Les Premiers ministres ne pèsent pas grand chose en France, sauf lorsqu’ils décident d’utiliser ce poste pour se lancer dans la seule course qui compte dans notre pays aux institutions atrophiées, l’élection présidentielle.

Quant aux ministres dont le premier ministre est flanqué, c’est encore pire. Celui de l’écologie, dont on nous dit qu’il s’agit de la priorité des priorités, a changé 15 fois en 18 ans, celui de l’intérieur 14 fois, ceux de l’économie ou du travail 12 fois, celui de la culture 10 fois, etc. Ceux qui viennent d’être désignés doivent rester lucides sur leur importance dans l’histoire s’ils ne veulent pas souffrir trop de désillusion.

Cette faible capacité des exécutifs français à conduire une action dans la durée n’est pas corrigée par l’existence d’un Président de la République élu au suffrage universel et disposant de pouvoirs étendus. S’il est à peu près intouchable pendant son mandat, il n’est pas réélu depuis le second mandat de J. Chirac et la partie « utile » de son mandat est très réduite. Les Présidents de la République obtiennent leur élection sur un malentendu, comme dans le cas d’E Macron qui a bénéficié du vote « utile pour faire barrage au FN devenu RN » pour l’emporter et a interprété ce vote comme une approbation par la population de son programme de réforme du code du travail, des retraites ou de l‘assurance retraite, ce qu’il n’était naturellement pas. Ainsi, faute de pouvoir s’exprimer au Parlement ou dans une politique plus équilibrée du chef de l’Etat, l’opposition s’exprime ensuite dans la rue par de très longues grèves qui ne font pas reculer l’exécutif mais paralysent le pays et laissent de profonds sentiments d’amertume, ou par le mouvement des « Gilets Jaunes » qui a effrayé le pouvoir parce qu’il sortait des cadres habituels et mettait en mouvement le pays dans sas couches habituellement les mois revendicatives. L’action réformatrice du Président de la République a été stoppée jusqu’à la prochaine élection et le même scenario se reproduira la prochaine fois si les candidats au second tour sont les mêmes.

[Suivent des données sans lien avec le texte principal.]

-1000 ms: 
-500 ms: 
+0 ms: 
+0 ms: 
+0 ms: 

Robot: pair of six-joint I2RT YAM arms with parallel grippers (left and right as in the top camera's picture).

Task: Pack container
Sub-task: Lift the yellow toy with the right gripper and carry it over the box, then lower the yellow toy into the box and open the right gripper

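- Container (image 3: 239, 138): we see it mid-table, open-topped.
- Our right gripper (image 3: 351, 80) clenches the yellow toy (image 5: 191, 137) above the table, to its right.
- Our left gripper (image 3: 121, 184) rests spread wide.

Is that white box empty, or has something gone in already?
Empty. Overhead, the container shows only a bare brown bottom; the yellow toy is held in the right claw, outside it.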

Les thuriféraires de la Vème République regardent avec mépris les régimes précédents. Pourtant la troisième République n’a compté qu’une bonne quarantaine de Présidents du conseil différents en 70 ans, les mêmes revenant souvent reprendre la responsabilité des affaires, et elle a construit les fondements de la France républicaine, la protection des libertés individuelles, de la liberté de la presse, des associations, l’école publique, qui sont autant de piliers qui résistent tant bien que mal aux nouveaux « manageurs » de la vie publique. Elle n’était en réalité pas beaucoup plus instable que la Vème République et son œuvre se compare favorablement à cette dernière.
L’héritage de la quatrième République qui a mis en œuvre le programme du Conseil national de la résistance, celui des « jours heureux » auxquels faisait allusion E Macron dans un discours récent, vaut également beaucoup plus que le souvenir que le Gaullisme triomphant a voulu en laisser.

On aimerait que le nouveau gouvernement réalise le dixième de tout cela, mais il annonce sa volonté de reprendre la réforme des retraites, de l’assurance chômage, bref de finir le travail de destruction de ce qui reste des Républiques précédentes.

De ce fait, l’instabilité institutionnelle se conjuguera à nouveau au désordre dans la rue car ce qui a été refusé hier n’a guère de chance d’être mieux accepté aujourd’hui, dans une situation économique catastrophique qui va aggraver le chômage, les inégalités et la pauvreté.